--- Task directions ---
Copy the data exactly as it appears, and do not include any pictures.

--- Raw data ---
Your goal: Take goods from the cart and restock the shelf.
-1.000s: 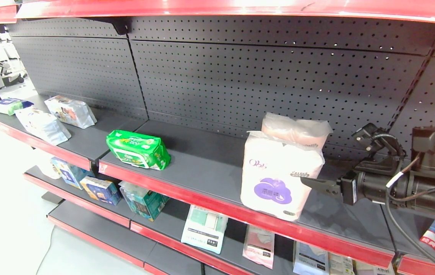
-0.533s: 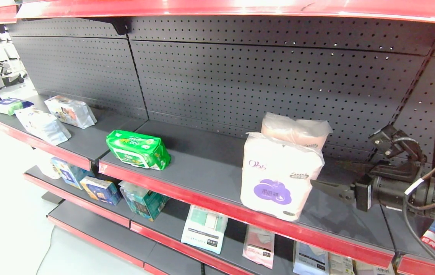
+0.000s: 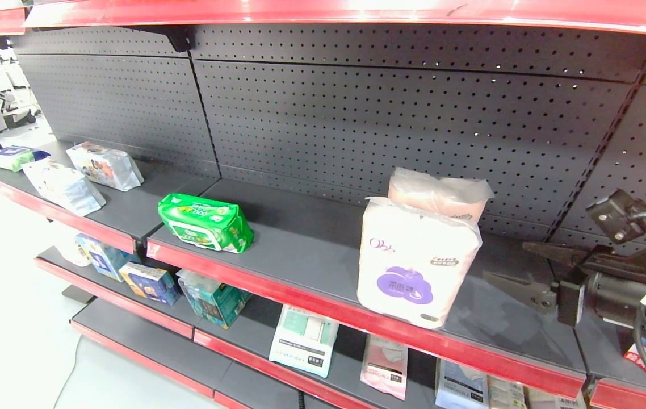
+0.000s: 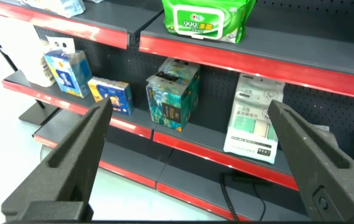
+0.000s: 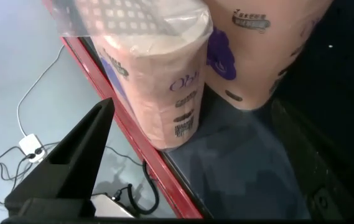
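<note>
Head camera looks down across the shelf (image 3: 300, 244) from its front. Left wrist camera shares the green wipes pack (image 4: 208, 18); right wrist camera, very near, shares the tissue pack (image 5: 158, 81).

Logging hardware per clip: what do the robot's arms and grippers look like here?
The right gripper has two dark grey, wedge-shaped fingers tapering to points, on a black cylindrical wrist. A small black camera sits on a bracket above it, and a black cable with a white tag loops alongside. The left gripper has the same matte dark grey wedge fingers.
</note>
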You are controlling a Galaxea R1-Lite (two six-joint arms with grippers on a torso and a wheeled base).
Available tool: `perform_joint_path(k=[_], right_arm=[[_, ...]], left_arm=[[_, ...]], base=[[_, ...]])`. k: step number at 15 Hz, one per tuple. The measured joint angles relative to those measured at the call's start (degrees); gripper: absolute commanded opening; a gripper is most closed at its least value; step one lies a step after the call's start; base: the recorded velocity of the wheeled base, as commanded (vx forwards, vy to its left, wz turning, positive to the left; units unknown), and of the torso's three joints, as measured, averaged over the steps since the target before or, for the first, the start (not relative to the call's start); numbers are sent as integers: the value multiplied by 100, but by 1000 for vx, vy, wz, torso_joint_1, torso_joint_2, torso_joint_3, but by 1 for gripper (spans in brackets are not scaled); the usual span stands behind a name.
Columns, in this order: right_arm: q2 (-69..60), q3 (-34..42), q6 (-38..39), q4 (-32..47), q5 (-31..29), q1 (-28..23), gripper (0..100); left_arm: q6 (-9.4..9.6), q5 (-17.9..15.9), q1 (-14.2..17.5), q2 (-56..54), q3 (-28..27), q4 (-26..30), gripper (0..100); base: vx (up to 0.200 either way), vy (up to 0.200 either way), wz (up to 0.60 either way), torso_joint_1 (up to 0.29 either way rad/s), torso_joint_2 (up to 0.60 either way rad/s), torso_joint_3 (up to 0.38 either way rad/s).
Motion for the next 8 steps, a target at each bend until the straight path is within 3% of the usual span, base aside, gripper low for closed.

--- Solution to this task ---
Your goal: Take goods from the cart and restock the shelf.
-1.000s: 
-0.533s: 
+0.000s: 
+0.000s: 
+0.000s: 
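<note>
Head camera looks down across the shelf (image 3: 300, 244) from its front. Left wrist camera shares the green wipes pack (image 4: 208, 18); right wrist camera, very near, shares the tissue pack (image 5: 158, 81).

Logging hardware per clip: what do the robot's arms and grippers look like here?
The right gripper has two dark grey, wedge-shaped fingers tapering to points, on a black cylindrical wrist. A small black camera sits on a bracket above it, and a black cable with a white tag loops alongside. The left gripper has the same matte dark grey wedge fingers.
</note>
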You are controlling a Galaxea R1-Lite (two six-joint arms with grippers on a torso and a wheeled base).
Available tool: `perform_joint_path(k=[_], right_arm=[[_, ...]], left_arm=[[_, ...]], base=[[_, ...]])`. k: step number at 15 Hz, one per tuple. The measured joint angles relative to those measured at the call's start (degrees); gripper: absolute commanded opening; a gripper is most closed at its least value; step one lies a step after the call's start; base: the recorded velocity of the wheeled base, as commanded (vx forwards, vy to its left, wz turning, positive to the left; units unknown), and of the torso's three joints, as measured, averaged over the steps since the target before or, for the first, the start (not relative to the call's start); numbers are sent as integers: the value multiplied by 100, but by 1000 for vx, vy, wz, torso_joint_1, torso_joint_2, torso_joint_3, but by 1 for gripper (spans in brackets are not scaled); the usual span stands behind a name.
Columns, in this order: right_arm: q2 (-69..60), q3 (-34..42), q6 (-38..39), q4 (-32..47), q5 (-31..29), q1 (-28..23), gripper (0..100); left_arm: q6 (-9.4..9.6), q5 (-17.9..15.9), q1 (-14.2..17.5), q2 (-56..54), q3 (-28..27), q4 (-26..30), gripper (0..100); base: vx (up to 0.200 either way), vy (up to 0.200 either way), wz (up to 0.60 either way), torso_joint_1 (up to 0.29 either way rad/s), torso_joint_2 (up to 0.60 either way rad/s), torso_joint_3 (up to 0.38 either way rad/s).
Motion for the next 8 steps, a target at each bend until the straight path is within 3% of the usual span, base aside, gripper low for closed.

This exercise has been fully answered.